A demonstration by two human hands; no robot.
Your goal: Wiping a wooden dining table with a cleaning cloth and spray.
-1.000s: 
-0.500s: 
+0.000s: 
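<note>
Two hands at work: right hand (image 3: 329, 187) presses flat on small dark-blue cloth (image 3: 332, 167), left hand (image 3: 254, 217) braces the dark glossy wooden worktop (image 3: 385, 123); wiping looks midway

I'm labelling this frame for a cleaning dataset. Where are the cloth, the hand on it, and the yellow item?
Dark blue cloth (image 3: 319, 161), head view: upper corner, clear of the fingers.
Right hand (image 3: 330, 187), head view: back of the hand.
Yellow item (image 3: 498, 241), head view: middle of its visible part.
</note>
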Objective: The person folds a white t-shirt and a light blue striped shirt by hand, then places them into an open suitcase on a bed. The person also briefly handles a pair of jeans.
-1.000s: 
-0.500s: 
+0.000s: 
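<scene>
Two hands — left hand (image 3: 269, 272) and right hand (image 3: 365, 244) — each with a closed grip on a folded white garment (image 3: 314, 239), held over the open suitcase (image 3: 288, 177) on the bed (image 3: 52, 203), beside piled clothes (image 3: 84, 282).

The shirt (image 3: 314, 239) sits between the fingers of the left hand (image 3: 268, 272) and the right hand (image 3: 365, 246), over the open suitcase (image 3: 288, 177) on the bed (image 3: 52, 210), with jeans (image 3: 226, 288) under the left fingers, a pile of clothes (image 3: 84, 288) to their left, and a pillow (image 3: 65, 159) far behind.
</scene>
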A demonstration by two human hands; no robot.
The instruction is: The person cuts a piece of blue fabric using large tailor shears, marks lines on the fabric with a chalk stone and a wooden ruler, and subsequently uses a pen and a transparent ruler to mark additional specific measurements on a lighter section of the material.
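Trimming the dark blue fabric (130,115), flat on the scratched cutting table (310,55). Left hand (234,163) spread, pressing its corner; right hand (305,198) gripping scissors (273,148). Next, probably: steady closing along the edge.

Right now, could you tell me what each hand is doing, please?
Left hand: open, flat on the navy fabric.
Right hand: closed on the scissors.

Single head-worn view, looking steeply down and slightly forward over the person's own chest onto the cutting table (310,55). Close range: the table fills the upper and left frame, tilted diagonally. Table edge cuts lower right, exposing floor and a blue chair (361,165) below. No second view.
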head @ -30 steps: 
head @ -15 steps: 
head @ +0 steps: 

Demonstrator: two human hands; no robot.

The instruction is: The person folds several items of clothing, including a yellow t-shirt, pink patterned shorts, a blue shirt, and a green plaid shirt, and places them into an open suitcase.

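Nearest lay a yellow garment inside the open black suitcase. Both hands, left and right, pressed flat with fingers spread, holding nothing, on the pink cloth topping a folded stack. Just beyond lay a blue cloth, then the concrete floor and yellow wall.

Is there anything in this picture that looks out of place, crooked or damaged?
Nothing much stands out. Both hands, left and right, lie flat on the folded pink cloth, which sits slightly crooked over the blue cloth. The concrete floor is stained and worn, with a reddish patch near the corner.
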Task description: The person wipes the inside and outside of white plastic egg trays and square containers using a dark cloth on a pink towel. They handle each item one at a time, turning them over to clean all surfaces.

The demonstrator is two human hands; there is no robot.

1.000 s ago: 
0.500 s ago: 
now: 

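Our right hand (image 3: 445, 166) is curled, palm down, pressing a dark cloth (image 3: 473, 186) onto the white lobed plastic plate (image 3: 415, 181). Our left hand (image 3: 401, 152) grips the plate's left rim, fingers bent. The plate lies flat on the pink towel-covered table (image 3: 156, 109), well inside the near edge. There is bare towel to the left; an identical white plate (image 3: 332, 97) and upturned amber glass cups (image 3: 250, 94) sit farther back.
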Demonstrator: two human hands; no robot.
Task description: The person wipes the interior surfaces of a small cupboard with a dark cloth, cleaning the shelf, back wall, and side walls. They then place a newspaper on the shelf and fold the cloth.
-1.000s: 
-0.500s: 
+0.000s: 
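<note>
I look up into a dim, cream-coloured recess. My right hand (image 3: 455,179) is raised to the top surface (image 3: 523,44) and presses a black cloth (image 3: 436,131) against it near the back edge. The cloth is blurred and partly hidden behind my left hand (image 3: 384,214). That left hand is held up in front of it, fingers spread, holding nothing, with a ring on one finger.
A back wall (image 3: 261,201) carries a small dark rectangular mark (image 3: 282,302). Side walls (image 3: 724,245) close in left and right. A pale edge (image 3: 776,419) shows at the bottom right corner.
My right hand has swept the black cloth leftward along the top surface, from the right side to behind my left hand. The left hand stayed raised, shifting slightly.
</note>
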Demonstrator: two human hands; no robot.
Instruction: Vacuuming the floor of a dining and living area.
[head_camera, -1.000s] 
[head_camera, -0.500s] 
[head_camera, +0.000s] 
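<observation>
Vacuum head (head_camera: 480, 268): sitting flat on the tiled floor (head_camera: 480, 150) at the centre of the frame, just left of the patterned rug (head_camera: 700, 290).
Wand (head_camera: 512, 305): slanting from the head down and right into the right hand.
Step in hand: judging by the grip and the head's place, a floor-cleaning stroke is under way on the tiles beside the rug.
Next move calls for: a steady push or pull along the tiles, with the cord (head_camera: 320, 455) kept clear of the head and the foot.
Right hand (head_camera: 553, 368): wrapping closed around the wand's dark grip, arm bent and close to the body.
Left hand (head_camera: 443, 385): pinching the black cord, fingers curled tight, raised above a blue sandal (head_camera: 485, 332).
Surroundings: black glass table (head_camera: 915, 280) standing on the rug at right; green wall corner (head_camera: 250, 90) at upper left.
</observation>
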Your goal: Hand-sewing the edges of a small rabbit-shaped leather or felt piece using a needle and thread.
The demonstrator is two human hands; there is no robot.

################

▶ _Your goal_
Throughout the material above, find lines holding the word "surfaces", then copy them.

▶ _Answer to this exercise_
Task description: The person wipes the inside and outside of white plastic egg trays and square containers using a dark cloth on a pink towel. They handle each item one at a time, turning them over to clean all surfaces.
Task description: The person wipes the interior surfaces of a small cupboard with a dark cloth, cleaning the shelf, back wall, and side walls. They then place a newspaper on the shelf and fold the cloth.

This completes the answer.